Catalina is a community organizer, popular educator, Spanish/English interpreter and artist. Since Catalina’s arrival to the United States from Colombia in 2000, she has organized with the immigrant rights and Latin American solidarity movements. She has worked as the National Grassroots Organizer with the Latin American solidarity organization Witness for Peace, and as the Education Director with the Tennessee Immigrant and Refugee Rights Coalition. Catalina has also interned at the Highlander Center for Popular Education and at the Chicago ENLACE Partnership. Catalina graduated in 2011 with a M.A. in Social Justice and Intercultural Relations from SIT Graduate Institute. She holds a B.A. in Sociology and a B.A. in Communications, Media and Theater from Northeastern Illinois University.

Her contact info is s.catalina.nieto@gmail.com

Saturday, September 8, 2012

my evolving shpiel for folks who misuse the terms interp/translator

Sometimes bilingual people who I explain the interpretation translation distinction to try to tell me that in Spanish traducción means interpretation.

I assume that everyone reading this blog will know that it is not, but I thought I would share an email I sent to a compa who had this confusion. I wrote:

"I want to explain why this is not just some high horse and why this distinction matters so much to us. The same traducción as written and interpretación as spoken distinction exists in Spanish as in English - it's just that people are perhaps even MORE likely to get it wrong in Spanish.

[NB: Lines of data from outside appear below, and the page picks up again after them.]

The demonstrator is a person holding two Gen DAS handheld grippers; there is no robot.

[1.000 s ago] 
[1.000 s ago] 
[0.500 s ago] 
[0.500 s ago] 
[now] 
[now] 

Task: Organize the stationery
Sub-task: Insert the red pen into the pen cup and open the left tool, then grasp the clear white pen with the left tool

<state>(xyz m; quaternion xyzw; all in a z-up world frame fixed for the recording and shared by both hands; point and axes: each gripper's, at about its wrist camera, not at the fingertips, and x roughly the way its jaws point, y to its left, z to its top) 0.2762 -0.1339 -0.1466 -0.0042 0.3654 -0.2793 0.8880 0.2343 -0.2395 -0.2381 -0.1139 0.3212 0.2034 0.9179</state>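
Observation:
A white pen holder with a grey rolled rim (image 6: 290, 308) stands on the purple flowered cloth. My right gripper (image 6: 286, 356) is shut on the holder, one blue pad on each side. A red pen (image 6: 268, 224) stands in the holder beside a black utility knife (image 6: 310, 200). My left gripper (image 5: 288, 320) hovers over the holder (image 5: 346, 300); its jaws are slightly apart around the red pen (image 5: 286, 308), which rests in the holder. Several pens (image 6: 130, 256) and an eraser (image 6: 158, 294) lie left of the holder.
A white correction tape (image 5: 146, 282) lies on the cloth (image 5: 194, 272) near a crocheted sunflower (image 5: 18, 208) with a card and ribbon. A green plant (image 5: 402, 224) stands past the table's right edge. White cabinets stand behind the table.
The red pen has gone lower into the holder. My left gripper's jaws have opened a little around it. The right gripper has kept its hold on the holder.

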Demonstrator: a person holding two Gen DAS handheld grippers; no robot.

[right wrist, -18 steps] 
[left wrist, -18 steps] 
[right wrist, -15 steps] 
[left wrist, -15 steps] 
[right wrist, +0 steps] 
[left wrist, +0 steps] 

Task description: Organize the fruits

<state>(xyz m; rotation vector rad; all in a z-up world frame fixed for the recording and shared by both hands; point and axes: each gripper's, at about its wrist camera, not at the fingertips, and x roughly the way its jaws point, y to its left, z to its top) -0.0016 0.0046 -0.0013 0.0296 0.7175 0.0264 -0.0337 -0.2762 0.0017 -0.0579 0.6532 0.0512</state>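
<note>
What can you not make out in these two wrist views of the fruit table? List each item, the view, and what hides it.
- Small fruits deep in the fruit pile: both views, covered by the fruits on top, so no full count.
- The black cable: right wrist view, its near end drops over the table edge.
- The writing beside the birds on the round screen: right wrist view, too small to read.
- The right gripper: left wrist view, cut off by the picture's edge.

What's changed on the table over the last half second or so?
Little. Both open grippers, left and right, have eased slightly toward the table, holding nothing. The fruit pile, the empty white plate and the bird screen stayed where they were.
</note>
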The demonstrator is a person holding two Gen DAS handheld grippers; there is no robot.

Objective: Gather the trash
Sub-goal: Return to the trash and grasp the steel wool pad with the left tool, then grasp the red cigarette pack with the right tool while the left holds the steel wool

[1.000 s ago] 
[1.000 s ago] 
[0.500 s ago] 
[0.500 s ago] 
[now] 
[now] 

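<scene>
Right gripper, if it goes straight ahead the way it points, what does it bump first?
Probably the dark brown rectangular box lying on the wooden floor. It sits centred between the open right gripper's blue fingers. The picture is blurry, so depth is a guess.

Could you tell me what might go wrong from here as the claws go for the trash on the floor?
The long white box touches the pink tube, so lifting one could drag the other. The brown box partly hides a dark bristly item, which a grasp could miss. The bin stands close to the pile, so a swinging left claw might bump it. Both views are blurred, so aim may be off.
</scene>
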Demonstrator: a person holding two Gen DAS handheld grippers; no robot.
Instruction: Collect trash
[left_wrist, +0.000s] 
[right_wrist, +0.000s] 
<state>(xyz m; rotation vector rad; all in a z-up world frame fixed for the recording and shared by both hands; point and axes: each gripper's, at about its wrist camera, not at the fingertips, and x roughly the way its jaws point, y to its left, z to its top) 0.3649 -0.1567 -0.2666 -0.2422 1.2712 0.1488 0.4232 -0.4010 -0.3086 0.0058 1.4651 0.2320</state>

As activist interps we want to make our movements more powerful by making them more multilingual - to do that movements really need to understand language services so they can use them well. It turns out that translation and interpretation are two pretty different skills that require different tools, training and talents (great writing skills vs speaking skills, different software, etc). Part of the reason we insist on educating folks to use the right terms is as a first step towards improving movements use of interps and translation so that our movements can be stronger and more effective.

I will understand if you get this wrong another hundred times, but I'd like to ask you, particularly when speaking publicly about our work to try to remember to use the term interpretación in Spanish when that's what you mean, not traducción, even if that's what other folks you've been working with have been using. "

Multilingual movements are stronger movements! Lets build our power as movements by teaching our compas to do multilingualism well!